Merck & Co has moved a step closer to bringing its novel insomnia drug suvorexant to market after reporting positive data in a phase III trial.
The company is now on track to file for approval of suvorexant before the end of the year, with a chance of bringing to market the first drug for insomnia treatment that does not work by enhancing the activity of the neurotransmitter GABA.
Suvorexant acts as an antagonist of orexin, a hormone that seems causes wakefulness, and is thought to avoid many of the side effects of current insomnia drugs such as next-day drowsiness, sleep walking, and dependency.
The latest data come from a 12-month, placebo-controlled study of suvorexant that was designed to assess safety and long-term efficacy.
Earlier studies have already supported its short-term efficacy, and Merck wanted to show that these benefits were maintained, and also to demonstrate that suvorexant was free of safety concerns that led to the discontinuation of GlaxoSmithKline (GSK) and Actelion’s rival orexin antagonist almorexant.
The results showed that patients who had been taking suvorexant for 12 months and were switched to placebo saw their insomnia return, but clinically meaningful withdrawal symptoms and rebound insomnia did not emerge.

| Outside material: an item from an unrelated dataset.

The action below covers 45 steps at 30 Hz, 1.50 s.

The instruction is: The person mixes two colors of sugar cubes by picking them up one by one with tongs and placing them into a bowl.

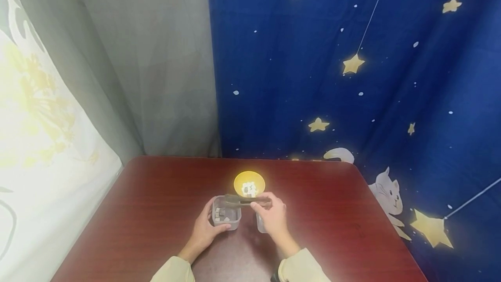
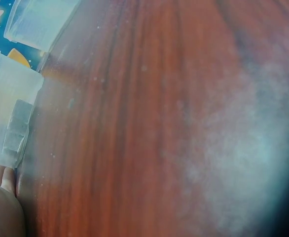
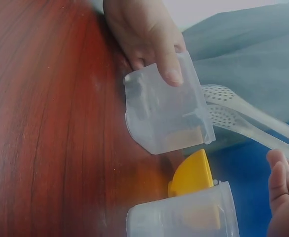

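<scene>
No readable text, labels, brands or numbers in any view. The clear tubs (image 1: 226,217), the yellow bowl (image 1: 249,182) and the tongs (image 3: 243,118) carry no markings that can be made out. The blue backdrop (image 1: 352,77) shows only printed stars and a cartoon cat, no lettering. The worktop (image 1: 156,212) is plain wood grain.

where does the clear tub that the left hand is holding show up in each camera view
Head: the clear tub sits low in the middle, gripped by the left hand, just in front of the yellow bowl.
Left wrist: along the left edge, small pale blocks inside.
Right wrist: middle of the picture, a thumb over its rim.
Shared landmark: the yellow bowl, also in the right wrist view; in the left wrist view only a yellow sliver.
</scene>
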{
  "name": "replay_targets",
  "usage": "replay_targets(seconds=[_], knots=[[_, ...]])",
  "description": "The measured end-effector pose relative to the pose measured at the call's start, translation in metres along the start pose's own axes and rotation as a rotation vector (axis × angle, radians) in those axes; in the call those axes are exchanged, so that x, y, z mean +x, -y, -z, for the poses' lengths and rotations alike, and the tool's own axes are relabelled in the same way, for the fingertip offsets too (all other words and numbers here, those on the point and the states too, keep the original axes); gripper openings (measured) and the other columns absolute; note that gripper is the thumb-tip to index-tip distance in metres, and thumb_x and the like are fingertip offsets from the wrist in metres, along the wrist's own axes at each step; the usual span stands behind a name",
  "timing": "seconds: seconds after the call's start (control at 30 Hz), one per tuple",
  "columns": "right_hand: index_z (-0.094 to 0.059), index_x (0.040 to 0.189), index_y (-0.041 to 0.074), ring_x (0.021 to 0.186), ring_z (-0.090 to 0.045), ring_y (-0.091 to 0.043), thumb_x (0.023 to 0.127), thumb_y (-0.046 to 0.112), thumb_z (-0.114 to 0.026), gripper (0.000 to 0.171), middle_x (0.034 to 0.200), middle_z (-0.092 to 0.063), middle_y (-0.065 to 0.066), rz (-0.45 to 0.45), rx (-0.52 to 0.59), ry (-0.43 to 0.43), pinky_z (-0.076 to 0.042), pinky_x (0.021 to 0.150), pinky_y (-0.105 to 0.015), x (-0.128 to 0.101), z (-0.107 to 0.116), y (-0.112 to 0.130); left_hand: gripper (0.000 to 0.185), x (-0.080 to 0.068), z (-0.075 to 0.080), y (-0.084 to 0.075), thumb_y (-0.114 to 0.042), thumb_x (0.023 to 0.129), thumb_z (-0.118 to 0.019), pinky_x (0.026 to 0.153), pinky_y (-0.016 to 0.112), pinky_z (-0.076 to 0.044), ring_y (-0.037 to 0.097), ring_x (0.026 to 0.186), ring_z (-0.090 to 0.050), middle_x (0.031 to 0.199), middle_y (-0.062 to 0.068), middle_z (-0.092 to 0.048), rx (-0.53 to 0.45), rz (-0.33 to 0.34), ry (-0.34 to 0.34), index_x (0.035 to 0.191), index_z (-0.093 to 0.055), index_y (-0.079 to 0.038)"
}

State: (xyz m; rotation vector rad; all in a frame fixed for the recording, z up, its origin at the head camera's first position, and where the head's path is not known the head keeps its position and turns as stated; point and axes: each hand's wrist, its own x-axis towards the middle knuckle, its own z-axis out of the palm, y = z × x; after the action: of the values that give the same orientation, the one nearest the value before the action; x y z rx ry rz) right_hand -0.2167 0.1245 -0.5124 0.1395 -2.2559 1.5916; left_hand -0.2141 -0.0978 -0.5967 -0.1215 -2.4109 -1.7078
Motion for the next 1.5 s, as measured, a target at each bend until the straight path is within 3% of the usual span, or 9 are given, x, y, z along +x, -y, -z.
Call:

“What happens when patients stop taking a sleep medication is a key concern for both patients and healthcare professionals,” said study investigator James Walsh of Stanford University School of Medicine.

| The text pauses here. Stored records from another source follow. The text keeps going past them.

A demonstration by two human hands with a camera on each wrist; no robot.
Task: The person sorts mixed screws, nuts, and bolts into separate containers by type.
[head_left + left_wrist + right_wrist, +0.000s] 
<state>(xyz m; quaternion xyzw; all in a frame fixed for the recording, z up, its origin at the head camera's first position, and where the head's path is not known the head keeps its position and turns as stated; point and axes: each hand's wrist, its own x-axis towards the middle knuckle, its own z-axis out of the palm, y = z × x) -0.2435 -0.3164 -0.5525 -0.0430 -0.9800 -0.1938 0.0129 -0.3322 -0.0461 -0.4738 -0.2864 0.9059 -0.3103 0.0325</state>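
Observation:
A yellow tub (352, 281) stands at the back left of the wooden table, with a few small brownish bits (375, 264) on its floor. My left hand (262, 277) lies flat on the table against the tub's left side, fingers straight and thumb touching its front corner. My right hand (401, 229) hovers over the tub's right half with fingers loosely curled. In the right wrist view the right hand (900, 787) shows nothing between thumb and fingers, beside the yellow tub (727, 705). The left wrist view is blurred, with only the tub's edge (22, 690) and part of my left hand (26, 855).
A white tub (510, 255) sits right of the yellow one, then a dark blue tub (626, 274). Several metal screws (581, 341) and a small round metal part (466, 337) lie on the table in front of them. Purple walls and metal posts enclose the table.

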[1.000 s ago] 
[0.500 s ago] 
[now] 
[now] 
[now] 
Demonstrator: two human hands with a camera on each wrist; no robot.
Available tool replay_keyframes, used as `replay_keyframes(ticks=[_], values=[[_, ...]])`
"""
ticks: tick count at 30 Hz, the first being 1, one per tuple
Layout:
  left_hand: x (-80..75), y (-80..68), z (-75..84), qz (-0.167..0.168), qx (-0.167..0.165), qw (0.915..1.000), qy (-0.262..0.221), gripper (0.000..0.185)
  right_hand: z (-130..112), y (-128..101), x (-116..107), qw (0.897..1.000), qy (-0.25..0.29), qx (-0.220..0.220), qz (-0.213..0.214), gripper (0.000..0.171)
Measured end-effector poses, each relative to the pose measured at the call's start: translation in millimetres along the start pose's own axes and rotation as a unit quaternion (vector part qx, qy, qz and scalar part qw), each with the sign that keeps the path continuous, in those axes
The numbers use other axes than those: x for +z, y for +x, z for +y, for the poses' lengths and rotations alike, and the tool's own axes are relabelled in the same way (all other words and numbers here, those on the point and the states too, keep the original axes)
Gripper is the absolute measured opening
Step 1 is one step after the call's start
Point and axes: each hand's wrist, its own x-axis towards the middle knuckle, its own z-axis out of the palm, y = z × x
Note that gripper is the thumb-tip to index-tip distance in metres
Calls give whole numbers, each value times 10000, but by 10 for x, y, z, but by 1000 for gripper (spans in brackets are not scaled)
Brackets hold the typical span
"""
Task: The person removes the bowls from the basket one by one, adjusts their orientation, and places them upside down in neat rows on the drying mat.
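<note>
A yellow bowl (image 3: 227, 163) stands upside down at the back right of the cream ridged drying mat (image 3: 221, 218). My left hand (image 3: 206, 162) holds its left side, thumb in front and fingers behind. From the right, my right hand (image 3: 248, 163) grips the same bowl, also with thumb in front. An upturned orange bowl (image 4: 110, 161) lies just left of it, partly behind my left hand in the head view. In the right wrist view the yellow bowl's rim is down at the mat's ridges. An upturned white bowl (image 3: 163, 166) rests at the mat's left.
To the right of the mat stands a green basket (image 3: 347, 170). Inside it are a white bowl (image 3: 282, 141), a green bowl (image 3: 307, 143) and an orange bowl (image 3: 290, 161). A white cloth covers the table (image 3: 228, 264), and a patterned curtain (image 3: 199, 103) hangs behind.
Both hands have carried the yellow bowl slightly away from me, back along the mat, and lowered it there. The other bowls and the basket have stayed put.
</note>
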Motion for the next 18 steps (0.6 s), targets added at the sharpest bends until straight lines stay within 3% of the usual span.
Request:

Insomnia drugs represent a multibillion dollar market worldwide, but the sector has been eroded in recent years by the launch of generic versions of one of the big GABA-modulating drugs – zolpidem – and will experience another shift when Eisai’s Lunesta (eszopiclone) starts to lose patent protection later this year.

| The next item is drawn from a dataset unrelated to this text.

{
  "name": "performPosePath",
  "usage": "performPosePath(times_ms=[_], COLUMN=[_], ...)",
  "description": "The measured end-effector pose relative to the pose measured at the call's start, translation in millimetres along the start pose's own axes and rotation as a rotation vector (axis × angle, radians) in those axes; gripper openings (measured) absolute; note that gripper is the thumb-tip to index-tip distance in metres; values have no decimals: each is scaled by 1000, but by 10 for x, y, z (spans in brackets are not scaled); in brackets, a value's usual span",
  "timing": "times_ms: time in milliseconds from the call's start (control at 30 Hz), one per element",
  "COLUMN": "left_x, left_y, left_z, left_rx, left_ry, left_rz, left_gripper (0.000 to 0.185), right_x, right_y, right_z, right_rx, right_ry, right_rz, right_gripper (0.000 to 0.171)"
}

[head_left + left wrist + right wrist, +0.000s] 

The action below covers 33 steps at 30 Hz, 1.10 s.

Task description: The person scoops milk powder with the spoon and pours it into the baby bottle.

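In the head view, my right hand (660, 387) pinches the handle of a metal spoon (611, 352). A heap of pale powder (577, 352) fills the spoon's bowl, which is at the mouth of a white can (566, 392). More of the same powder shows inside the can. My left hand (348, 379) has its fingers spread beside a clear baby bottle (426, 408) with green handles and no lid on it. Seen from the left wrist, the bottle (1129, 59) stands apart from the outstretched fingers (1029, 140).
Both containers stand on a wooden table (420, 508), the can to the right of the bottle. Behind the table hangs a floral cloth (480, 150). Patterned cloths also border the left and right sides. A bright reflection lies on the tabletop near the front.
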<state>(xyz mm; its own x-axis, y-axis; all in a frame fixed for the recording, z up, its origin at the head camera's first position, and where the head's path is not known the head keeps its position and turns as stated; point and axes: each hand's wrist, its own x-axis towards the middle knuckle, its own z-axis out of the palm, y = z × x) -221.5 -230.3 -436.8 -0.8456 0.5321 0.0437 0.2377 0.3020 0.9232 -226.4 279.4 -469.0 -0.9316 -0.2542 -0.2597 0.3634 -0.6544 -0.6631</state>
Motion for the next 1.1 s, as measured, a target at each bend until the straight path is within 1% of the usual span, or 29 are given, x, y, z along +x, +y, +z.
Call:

If approved with a claim for greater tolerability, suvorexant could be a major new product for Merck with sales in excess of $1bn.
Suvorexant is one of five new drugs the company hopes to bring to market or file 2012 and 2013, along with vorapaxar, an experimental drug for acute coronary syndrome chest pain caused by coronary artery disease), HPV vaccine V503, osteoporosis treatment odanacatib and atherosclerosis medicine Tredaptive ER.